C. albicans that have been grown overnight in RPMI at 37 °C were treated for 2 h with various concentrations of AEA or corresponding concentrations of ethanol. At the end of incubation, the RNA was extracted from the fungi using TRI-Reagent (Sigma, St. Louis, MO)[44]. Cell disruption was done in 1 ml TRI-Reagent in the presence of 200 μl 1 mm acid-washed glass beads (Sigma, St. Louis, MO) with the aid of a FastPrep cell disrupter (BIO 101, Savant Instrument).
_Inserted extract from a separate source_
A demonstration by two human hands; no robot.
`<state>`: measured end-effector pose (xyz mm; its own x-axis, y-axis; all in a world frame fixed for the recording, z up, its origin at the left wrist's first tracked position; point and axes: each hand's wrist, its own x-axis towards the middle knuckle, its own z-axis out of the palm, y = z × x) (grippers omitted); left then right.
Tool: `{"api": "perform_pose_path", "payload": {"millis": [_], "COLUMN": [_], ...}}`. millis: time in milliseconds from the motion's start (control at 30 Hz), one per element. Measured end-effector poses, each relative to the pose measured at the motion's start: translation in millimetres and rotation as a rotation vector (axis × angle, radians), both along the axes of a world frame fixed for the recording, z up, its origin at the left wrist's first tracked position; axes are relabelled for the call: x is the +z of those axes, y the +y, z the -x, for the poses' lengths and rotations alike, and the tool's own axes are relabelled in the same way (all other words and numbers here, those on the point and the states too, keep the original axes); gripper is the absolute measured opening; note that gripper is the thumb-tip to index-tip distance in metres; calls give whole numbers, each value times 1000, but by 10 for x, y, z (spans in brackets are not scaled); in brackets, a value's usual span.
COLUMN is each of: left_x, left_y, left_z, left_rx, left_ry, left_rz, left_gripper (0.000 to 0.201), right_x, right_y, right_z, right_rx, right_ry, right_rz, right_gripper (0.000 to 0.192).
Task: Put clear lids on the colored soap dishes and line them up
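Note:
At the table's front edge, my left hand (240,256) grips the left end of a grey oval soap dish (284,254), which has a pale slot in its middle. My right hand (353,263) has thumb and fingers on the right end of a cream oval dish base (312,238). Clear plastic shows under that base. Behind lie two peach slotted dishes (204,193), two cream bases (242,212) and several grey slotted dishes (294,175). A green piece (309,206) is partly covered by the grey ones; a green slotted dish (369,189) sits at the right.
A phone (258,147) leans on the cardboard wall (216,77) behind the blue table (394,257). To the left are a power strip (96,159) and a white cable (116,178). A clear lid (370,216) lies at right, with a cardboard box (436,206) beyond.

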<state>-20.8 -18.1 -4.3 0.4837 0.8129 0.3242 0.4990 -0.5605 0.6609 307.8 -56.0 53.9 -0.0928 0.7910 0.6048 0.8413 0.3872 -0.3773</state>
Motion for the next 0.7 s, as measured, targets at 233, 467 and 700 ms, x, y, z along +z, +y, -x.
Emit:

The purified RNA was reverse transcribed into cDNA using the qScript cDNA synthesis kit (Quantabio, Beverly, MA) and PCR amplification was done in a CFX96 BioRad Connect Real-Time PCR apparatus using Power Sybr Green Master Mix (Applied Biosystems, ThermoFischer Scientific) on 2 ng cDNA in the presence of 300 nM forward/reverse primer sets (Table 4). PCR conditions included an initial heating at 50 °C for 2 min, an activation step at 95 °C for 10 min, followed by 40 cycles of amplification (95 °C for 15 s, 60 °C for 1 min). Calculations were done according to the 2−ΔΔCt method, where both 18S rRNA and ACT1 were used as reference genes.

Table 4

Primers used for real-time PCR.

Gene	Forward primer	Reverse primer
18S rRNA	TCTTCTTGATTTTGTGGGTGG	TCGATAGTCCCTCTAAGAAGTG
ACT1	AAGAATTGATTTGGCTGGTAGAGA	TGGCAGAAGATTGAGAAGAAGTTT
ALS1	TTGGGTTGGTCCTTAGATGG	ATGATTTCAAAGCGTCGTTC
ALS3	TAATGCTGCTACGTATAATT	CCTGAAATTGACATGTAGCA
CDC35	TTCATCAGGGGTTATTTCAC	CTCTATCAACCCGCCATTTC
CDR1	GTACTATCCATCAACCATCAGCACTT	GCCGTTCTTCCACCTTTTTGTA
CDR2	TGCTGAACCGACAGACTCAGTT	AAGAGATTGCCAATTGTCCCATA
CPH1	ATGCAACACTATTTATACCTC	CGGATATTGTTGATGATGATA
CSH1	CTGTCGGTACTATGAGATTG	GATGAATAAACCCAACAACT
CST20	TTCTGACTTCAAAGACATCAT	AATGTCTATTTCTGGTGGTG
EAP1	AGGCAAAGGTGGCTATCAAG	GTGCAGTCGTGTAGGAGGT
ECE1	GCTGGTATCATTGCTGATAT	TTCGATGGATTGTTGAACAC
EED1	AGCAACGACTTCCAAAAGGA	CGGTTTCTGGTTCGATGATT
EFB1	GCTGCTAAAGGTCCAAAACC	CATCCCATGGTTTGACATCC
EFG1	TATGCCCCAGCAAACAACTG	TTGTTGTCCTGCTGTCTGTC
FKS1	CGTGAAATTGATCATGCCTGTAC	AACCCTTCTGGGCTCCAAA
GSP1	TGAAGTCCATCCATTAGGAT	ATCTCTATGCCAGTTTGGAA
HGC1	AATTGAGGACCTTTTGAATGGAAA	AAAGCTGTGATTAAATCGGTTTTGA
HST7	ACTCCAACATCCAATATAACA	TTGATTGACGTTCAATGAAGA
HWP1	CACAGGTAGACGGTCAAGGT	AAGGTTCTTCCTGCTGTTGT
MDR1	TCAGTCCGATGTCAGAAAATGC	GCAGTGGGAATTTGTAGTATGACAA
NRG1	CCAAGTACCTCCACCAGCAT	GGGAGTTGGCAGTAAATCA
PLD1	GCCAAGAGAGCAAGGGTTAGCA	CGGATTCGTCATCCATTTCTCC
RAS1	GGCCATGAGAGAACAATATA	GTCTTTCCATTTCTAAATCAC
TEC1	AGGTTCCCTGGTTTAAGTG	ACTGGTATGTGTGGGTGAT
TUP1	CTTGGAGTTGGCCCATAGAA	TGGTGCCACAATCTGTTGTT
UME6	AGCACCAAATTCGCCTTATG	AGGTTGAGCTTGCTGCAGTT
YWP1	GCTACTGCTACTGGTGCTA	AACGGTGGTTTCTTGAC
ZAP1	ATCTGTCCAGTGTTGTTTGTA	AGGTCTCTTTGAAAGTTGTG

Statistical analysis

Experiments were performed in triplicates and repeated twice. Results are presented as average of data obtained from three experiments ± standard error. Results are considered to be statistically significant when the p value was less than 0.05 using the Student's t-test.